Interview - Slam talk us through 20 years of Soma Records
The Glasgow label that gave us Daft Punk, Funk D’Void and ‘Positive Education’ celebrates its 20th anniversary
This article is from 2011.
To celebrate Soma’s 20th anniversary, Orde Meikle, one half of label founding fathers Slam (alongside Stuart McMillan), takes us though the history of Glasgow’s favourite electronica label.
‘There was very much a DIY ethos back at the tail end of the 80s. We did try and get some help from the rock infrastructure that existed in Scotland. We did try and sell the idea to a couple of people involved in the music industry, but to be honest, it fell on deaf ears. We’d never have been able to work under a set of rules. Our own set of rules are so bizarre and change over time, so it was best we kept it in house. So we just decided that Slam and these other guys from Glasgow, Rejuvenation, that we’d go into a smallish studio and do our first couple of tracks. We all chipped in a little bit of money and got 1000 pressed, and those 1000 sold by phoning record shops and asking them if they’d take ten or 15, and the money we made form that 1000 we spent on getting another 1000 pressed, and that’s how Soma was born.
‘We never had any plans. Back then we didn’t think it would have seen it’s 20th year, but I don’t see why it shouldn’t. We never had a grand plan and that’s probably the reason why it lasted so long.
‘For me, it can be as much about where the office was, or who the personnel were at the time, as much as the music we were releasing. Every period in Soma has had its interesting bits and bobs. With the first single ‘Eterna’, we went down to London and got it cut and had the acetate. Things that just don’t exist today, it’s totally changed.
‘It was never started as a particularly Scottish thing, even though it was used as a vehicle for us. The doors were always open, and it was just bizarre where some of the demo tracks would come in from, such as Kazakhstan and places like that. It’s just always been about qualitative music rather than genre. When you look back at the release schedule, there’s everything from full-on banging techno with Space DJz and stuff like that to Vector Lovers and The Black Dog and everything in-between, we’ve had quite housey periods, Ewan Pearson for example started his career with us. It really has been a very eclectic label from the outset, releasing dance across all its genres.

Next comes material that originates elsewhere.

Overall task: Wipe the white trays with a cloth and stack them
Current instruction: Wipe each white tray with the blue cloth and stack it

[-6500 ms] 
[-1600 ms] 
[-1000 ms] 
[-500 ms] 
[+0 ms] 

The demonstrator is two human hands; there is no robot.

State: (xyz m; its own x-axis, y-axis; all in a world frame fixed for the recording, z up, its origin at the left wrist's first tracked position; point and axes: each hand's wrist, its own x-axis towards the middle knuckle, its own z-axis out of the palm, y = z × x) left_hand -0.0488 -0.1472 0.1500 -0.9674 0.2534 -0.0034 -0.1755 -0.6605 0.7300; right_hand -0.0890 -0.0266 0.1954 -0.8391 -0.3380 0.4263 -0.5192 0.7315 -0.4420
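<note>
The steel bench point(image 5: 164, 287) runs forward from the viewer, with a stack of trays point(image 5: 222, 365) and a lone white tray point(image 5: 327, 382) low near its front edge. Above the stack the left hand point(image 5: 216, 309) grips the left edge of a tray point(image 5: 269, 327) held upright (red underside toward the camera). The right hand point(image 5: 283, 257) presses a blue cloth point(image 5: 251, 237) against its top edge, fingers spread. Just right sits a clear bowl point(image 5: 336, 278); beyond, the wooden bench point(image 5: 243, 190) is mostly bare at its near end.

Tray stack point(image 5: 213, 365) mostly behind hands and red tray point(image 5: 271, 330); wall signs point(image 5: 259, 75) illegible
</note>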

‘In terms of highlights, the first one [‘Eterna’], just to get something out there. Obviously ‘Positive Education’ too. We knew was good straight away - within 30 minutes of laying down the idea - but to see it blow up from the very first time we played it from the acetate in the Sub Club... To see the reaction, I can remember being a little bit embarrassed actually. Daft Punk ‘Da Funk’ the record that put them on the radar of every record label in the entire world. Funk D’Void ‘Diabla' and hearing that in Ibiza and Singapore, Japan and everywhere. I could probably, hand-on-heart, say that I’m proud of everything we’ve ever put out. There are certain ones that instantly spring to mind ‘Andomraxxes’ by Skintrade, a band from Aberdeen that only ever did five singles then disappeared. That’s one of my favourites. For me it’s like a Derrick May record or a Kraftwerk record, it’s absolutely timeless.

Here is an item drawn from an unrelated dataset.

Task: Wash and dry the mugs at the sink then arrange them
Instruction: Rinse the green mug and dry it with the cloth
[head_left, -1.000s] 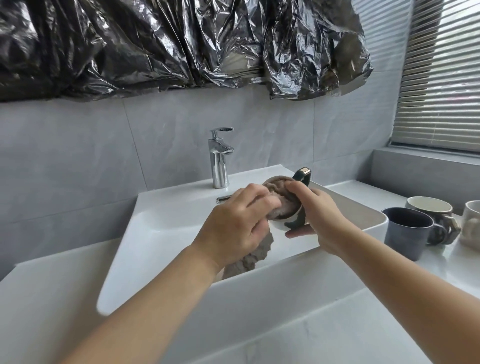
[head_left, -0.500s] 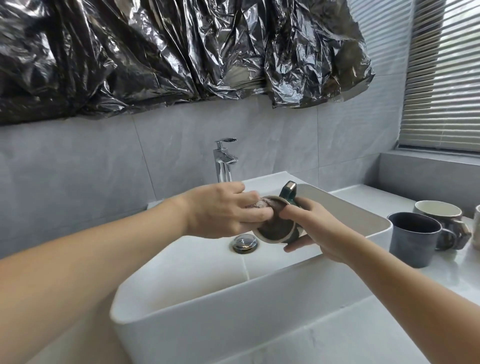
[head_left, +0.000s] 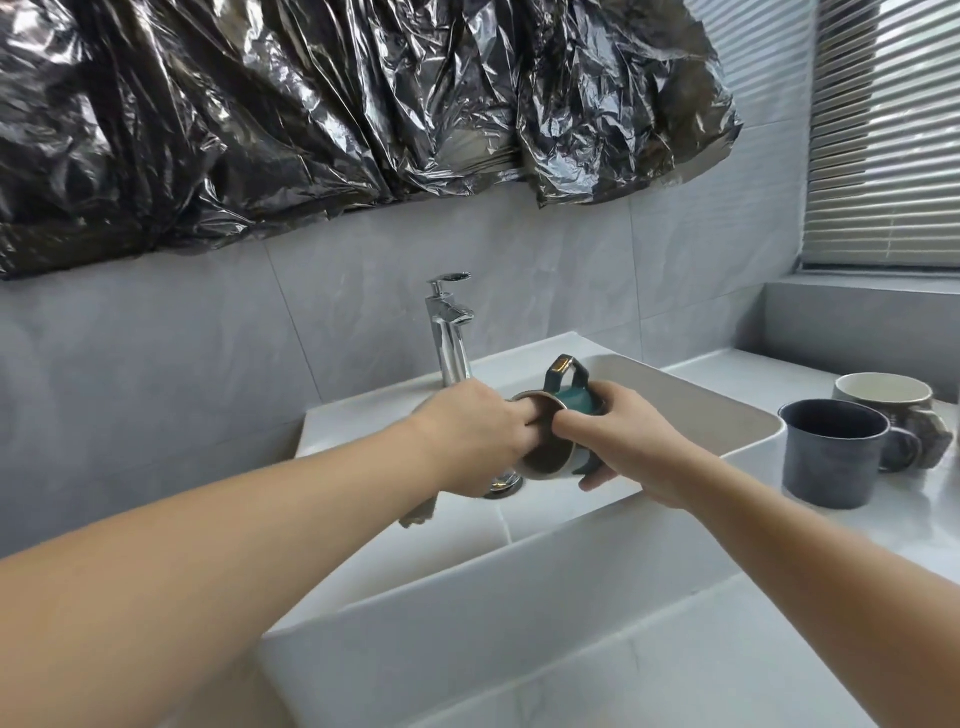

‘At the beginning of last year we started contacting people that we knew to do remixes of the back catalogue, so they’ve been streaming in since Easter of last year, so I’m playing tons of Soma stuff at the moment. We’ve just started the campaign for the Soma 20 remixes. ‘Universal Principles’ has been remixed; one of our very early singles ‘Eastmen’ has been remixed by Loco Dice, so that’s a song me and Stuart [McMillan] have been playing for about six months. Steven Kay has done ‘Eterna’ our first ever single, there’s a Tony Thomas record that’s been remixed by Gary Beck; Pan Pot have remixed ‘Nice Times’, one of our singles. The list just goes on. There’s just so many people doing remixes, there must be about 60. We’ve also got the new Vector Lovers album, which is on a lot - a real talent, I’m very proud of him. We’ve got Harvey McKay and Gary Beck two new boys from the techno scene in Glasgow who are causing a bit of a stir, and we're playing a lot of their stuff, so probably more playing more Soma than maybe a year or so ago.
‘We’ve been contacting people saying “we’ve got 300 plus singles. Choose something that floats your boat and put a new slant on it.” Some of the guys have done us proud. Myself and Stuart have had these as exclusives a for a while now.
‘I think, now more than ever, there’s probably a need for labels to have a very broad remit, and too look at music with a very all round view. I can’t see why it shouldn’t last another 20 years, as long as we can keep finding the diamonds in the rough. I’d like to think Soma still has a place in the years ahead.
Slam play live at Electric Frog and host Return to Mono, Sub Club, Glasgow, Fri 8 Apr.
The first EP in the Soma 20 series, featuring remixes of ‘Universal Principles’ and ‘Eastmen’ from Loco Dice, Santos and Decimal, out 4 Apr.